That is, GNS is a theory about unhappy gaming experiences. It is thus necessarily incomplete. Incoherent, we should say.

This is horseshit, probably knowingly so. The Big Model has an account of "functional" or "happy" gaming experiences--it says they're the product of compatible (not even necessarily shared) "Creative Agendas" on the part of the play group. From the same essay:

   These role-players [who play defensively or who play with those who do] are GNS casualties. . . . They are the victims of incoherent game designs and groups that have not focused their intentions enough
 
Pretty clearly, Edwards is suggesting that successful play is a product of coherent game design and focused group play intentions. You can say that it's wrong, but you can't say that it's incomplete. Also, you can't really say that it's monocausal, at least not in good faith.

QuoteHumanism takes account of, you know, humans and stuff. Whereas Uncle Ronny says,

   "Ask them, "Why do you role-play?" The most common answer is, "To have fun."

"Again, stick to the role-playing itself. (The wholly social issues are real, such as "Wanting to hang out with my friends," but they are not the topic at hand.) "

Humans are parenthetical in GNS. Anyone who's played through or even watched a single session knows that the "wholly social" issues are of dominating importance. This player makes us laugh, that player has good tactical sense, this other player always brings beer, still another player is a bit weird and disturbing with some of the stuff they say - these are the things that make or break game groups.

Again, I think you're being tendentious. Those quotes don't on their face mean what you want them to mean. Sure, people role-play to have fun, but people have fun doing lots of different things. The question that the sentences you quote seem to me to be trying to address is what is it about role-playing in and of itself that makes it worth doing, rather than something else. If you want to have fun, why aren't you out playing Magic or Twister or Super Mario Galaxy, all of which are fun games but none of which involve role-playing?

Ironically, in emphasizing the social aspects as paramount--what I think of as the table-level stuff--you leave yourself open to the charge that you're ignoring the in-game aspects (you know, the fictional world in which role-players like to be immersed), which I can't believe you're really suggesting doesn't matter much at all.

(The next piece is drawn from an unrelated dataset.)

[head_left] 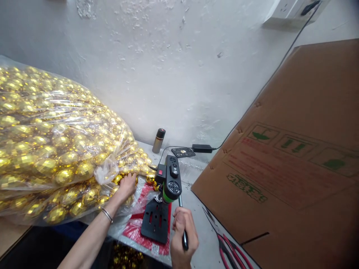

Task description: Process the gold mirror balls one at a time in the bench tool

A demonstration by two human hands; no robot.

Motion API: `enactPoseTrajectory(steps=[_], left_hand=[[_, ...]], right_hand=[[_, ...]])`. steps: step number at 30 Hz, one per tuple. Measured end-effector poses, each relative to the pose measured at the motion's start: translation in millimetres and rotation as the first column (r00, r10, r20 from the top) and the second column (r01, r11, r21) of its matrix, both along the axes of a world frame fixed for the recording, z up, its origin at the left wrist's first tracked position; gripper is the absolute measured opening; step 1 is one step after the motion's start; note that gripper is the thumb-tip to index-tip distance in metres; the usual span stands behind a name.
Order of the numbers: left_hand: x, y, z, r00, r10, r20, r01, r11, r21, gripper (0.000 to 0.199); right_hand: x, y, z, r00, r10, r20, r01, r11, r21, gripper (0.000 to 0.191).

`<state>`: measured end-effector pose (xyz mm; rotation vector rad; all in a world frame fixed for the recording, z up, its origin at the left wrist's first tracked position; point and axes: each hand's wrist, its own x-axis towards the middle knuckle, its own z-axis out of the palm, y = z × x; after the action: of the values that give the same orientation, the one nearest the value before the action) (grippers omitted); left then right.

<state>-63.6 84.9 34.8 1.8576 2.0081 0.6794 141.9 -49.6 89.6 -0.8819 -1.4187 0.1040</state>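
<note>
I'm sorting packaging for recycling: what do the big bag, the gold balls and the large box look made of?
Big bag: clear, glossy plastic film, judging by its creases and see-through shine.
Gold balls: probably metallic-coated plastic, given their bright, mirror-like facets; solid metal can't be ruled out.
Large box: matte brown cardboard, by its colour and printed symbols.

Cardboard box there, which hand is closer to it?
Right. The right hand, gripping the black lever, is left of the cardboard box; the left hand is farther left, at the gold faceted balls.

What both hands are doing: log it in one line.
Left hand: at gold balls | Right hand: closed around black lever of bench machine | Nearby: scissors beside cardboard box
</note>
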Motion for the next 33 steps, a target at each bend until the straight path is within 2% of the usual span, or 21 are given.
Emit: enactPoseTrajectory(steps=[5, 6, 7, 8, 10, 11, 12, 13, 14, 16, 19, 22, 24, 25, 28, 33], left_hand=[[-3.2, -19.7, 14.5, 0.972, -0.053, 0.228, 0.041, 0.998, 0.055, 0.045], [-2.1, -28.0, 17.6, 0.943, -0.065, 0.325, 0.05, 0.997, 0.055, 0.044], [0.3, -37.7, 19.6, 0.884, -0.067, 0.463, 0.054, 0.998, 0.041, 0.045], [4.0, -48.2, 20.3, 0.778, -0.051, 0.626, 0.056, 0.998, 0.012, 0.048], [15.0, -69.7, 17.1, 0.443, 0.039, 0.896, 0.074, 0.994, -0.08, 0.053], [21.7, -79.4, 13.4, 0.284, 0.098, 0.954, 0.096, 0.987, -0.13, 0.054], [28.8, -87.6, 8.6, 0.179, 0.153, 0.972, 0.116, 0.978, -0.175, 0.055], [35.8, -94.1, 3.2, 0.12, 0.203, 0.972, 0.133, 0.967, -0.219, 0.056], [42.2, -98.6, -2.5, 0.102, 0.245, 0.964, 0.14, 0.956, -0.258, 0.058], [52.1, -102.1, -13.5, 0.172, 0.286, 0.943, 0.116, 0.944, -0.308, 0.062], [58.9, -98.5, -26.0, 0.357, 0.254, 0.899, 0.072, 0.952, -0.297, 0.067], [61.1, -93.3, -33.3, 0.589, 0.095, 0.803, 0.064, 0.984, -0.164, 0.063], [63.2, -91.7, -36.2, 0.741, -0.048, 0.67, 0.091, 0.995, -0.029, 0.054], [64.5, -91.5, -37.2, 0.792, -0.106, 0.601, 0.114, 0.993, 0.025, 0.049], [68.1, -92.3, -37.8, 0.879, -0.213, 0.426, 0.191, 0.977, 0.095, 0.041], [68.3, -94.3, -28.3, 0.914, -0.287, 0.286, 0.281, 0.958, 0.065, 0.034]], right_hand=[[0.8, -0.5, 4.6, 1.0, 0.009, -0.012, -0.009, 0.999, -0.038, 0.028], [0.4, -0.7, 6.8, 1.0, 0.002, -0.026, -0.004, 0.999, -0.046, 0.029], [-0.1, -0.8, 9.5, 0.999, -0.004, -0.039, 0.002, 0.999, -0.053, 0.03], [-0.8, -0.9, 12.8, 0.999, -0.012, -0.051, 0.009, 0.998, -0.063, 0.03], [-2.3, -1.1, 21.0, 0.998, -0.022, -0.06, 0.017, 0.996, -0.09, 0.031], [-2.8, -1.1, 25.8, 0.998, -0.025, -0.06, 0.018, 0.995, -0.102, 0.031], [-3.2, -0.9, 30.8, 0.998, -0.026, -0.055, 0.02, 0.993, -0.113, 0.032], [-3.3, -0.7, 35.7, 0.999, -0.028, -0.047, 0.022, 0.993, -0.119, 0.033], [-3.2, -0.3, 40.5, 0.999, -0.028, -0.035, 0.024, 0.993, -0.118, 0.034], [-2.3, 0.6, 48.4, 1.0, -0.03, -0.007, 0.029, 0.994, -0.109, 0.035], [-0.5, 1.8, 54.3, 0.999, -0.028, 0.032, 0.031, 0.995, -0.096, 0.034], [0.5, 2.2, 53.1, 0.998, -0.028, 0.048, 0.032, 0.996, -0.086, 0.032], [0.6, 1.9, 50.4, 0.998, -0.028, 0.051, 0.032, 0.996, -0.08, 0.031], [0.4, 1.5, 48.9, 0.998, -0.029, 0.051, 0.033, 0.996, -0.078, 0.03], [0.0, 0.2, 45.6, 0.999, -0.02, 0.044, 0.024, 0.996, -0.083, 0.031], [0.0, -1.8, 42.9, 0.999, -0.001, 0.032, 0.004, 0.996, -0.092, 0.031]])
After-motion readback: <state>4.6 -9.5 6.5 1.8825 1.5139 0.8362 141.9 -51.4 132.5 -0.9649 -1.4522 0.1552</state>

But, reading more closely, I see what you're really saying is that the social level aspects determine the fate of game groups. Sure. But I'd argue that that table-level stuff is often mediated through or expressed via the in-game fiction-level stuff, which if role-playing matters at all has to contribute in some way to the character of the social interactions that determine the success or failure--function or dysfunction--of the gaming group.

QuoteI'm happy for an rpg theory to be humanistic. I'm happy for it to be scientific. GNS is neither.

Here we agree. I said it would be better understood as a humanistic theory--an ideology of practice--but thus far I'm not aware of anyone articulating it as such.

Bill White

Quote from: RPGPundit;418258Spoken like someone who doesn't understand Immersion at all.  Either that, or is really divorced from reality.
Because you see, in our experience of reality, you don't get to say "suddenly, the universe is like this!" and then have it happen.

Thus, in an RPG that's meant to encourage immersion, you can't suddenly decide to change the universe around you in ways your PC would have no power to do. It inevitably breaks all sense of immersion the second you do it.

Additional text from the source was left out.